# Raw data
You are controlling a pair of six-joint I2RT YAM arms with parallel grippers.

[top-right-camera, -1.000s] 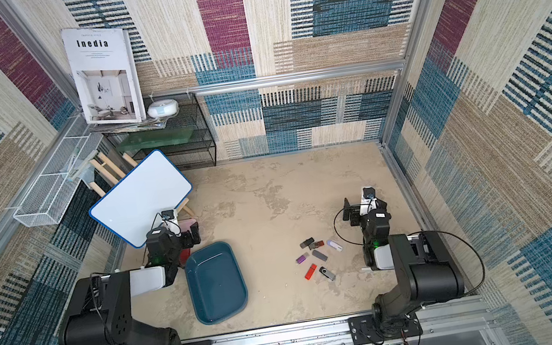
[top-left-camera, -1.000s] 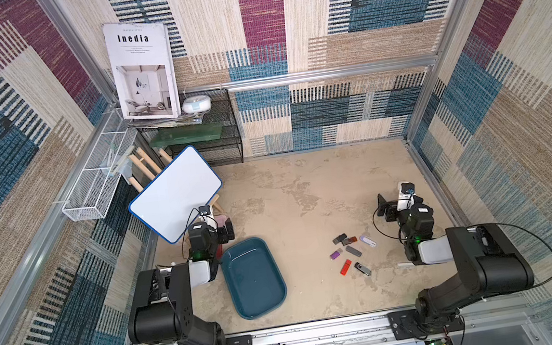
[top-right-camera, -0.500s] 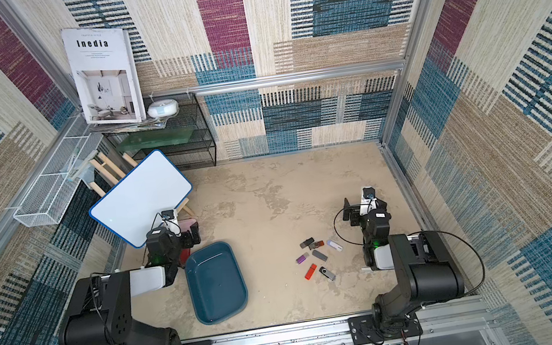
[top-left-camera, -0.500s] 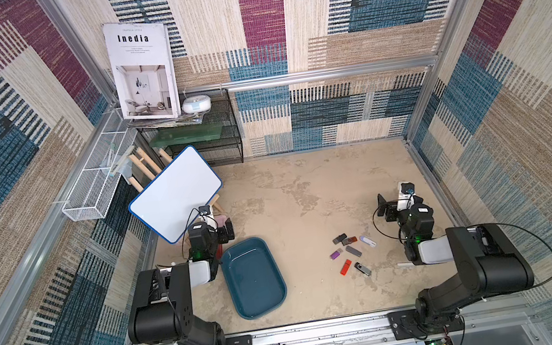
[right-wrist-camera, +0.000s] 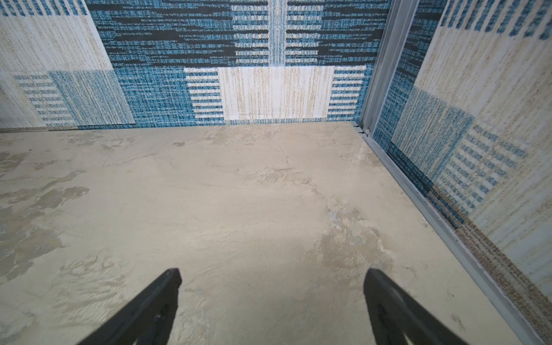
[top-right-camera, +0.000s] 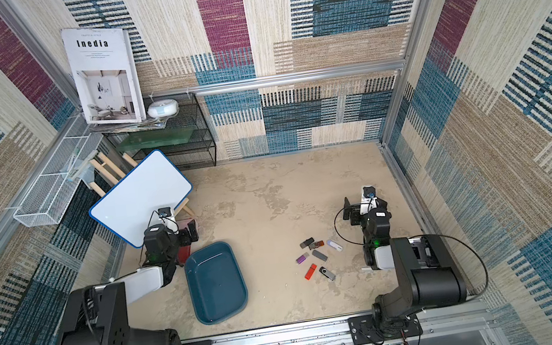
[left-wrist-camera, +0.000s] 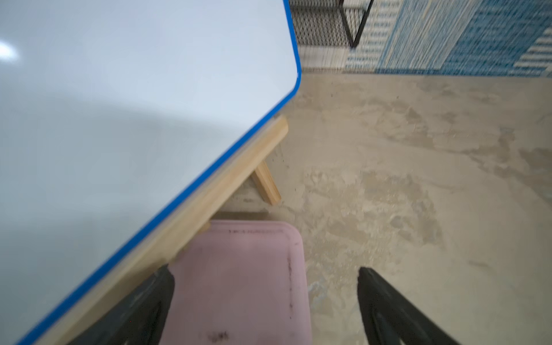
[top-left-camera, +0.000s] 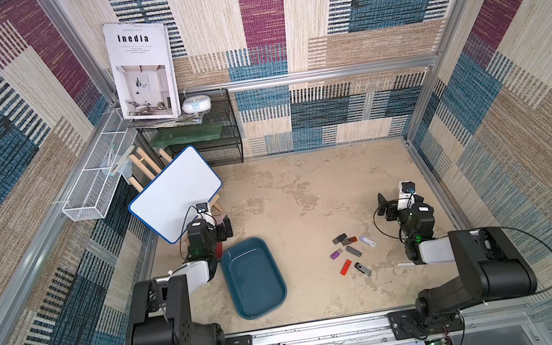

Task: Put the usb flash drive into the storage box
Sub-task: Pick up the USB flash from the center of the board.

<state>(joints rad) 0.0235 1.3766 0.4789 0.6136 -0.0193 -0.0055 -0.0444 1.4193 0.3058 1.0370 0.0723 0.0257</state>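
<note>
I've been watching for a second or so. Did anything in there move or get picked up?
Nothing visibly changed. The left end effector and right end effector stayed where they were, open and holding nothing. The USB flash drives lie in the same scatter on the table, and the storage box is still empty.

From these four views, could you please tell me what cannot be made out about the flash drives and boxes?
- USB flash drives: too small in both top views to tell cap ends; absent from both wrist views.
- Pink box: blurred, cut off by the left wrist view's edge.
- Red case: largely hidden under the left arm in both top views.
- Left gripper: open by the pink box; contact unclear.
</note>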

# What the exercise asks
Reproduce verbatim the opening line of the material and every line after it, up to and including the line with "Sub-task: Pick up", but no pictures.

# Response below
You are controlling a pair of six-joint I2RT YAM arms with parallel grippers.

[top-right-camera, -1.000s] 
[top-left-camera, -1.000s] 
[top-right-camera, -0.500s] 
[top-left-camera, -0.500s] 
[right-wrist-camera, +0.000s] 
[top-right-camera, +0.000s] 
[left-wrist-camera, +0.000s] 
[top-left-camera, +0.000s] 

Task: Put the usb flash drive into the storage box
Sub-task: Pick up the USB flash from the center of the board.

The output shown is complete.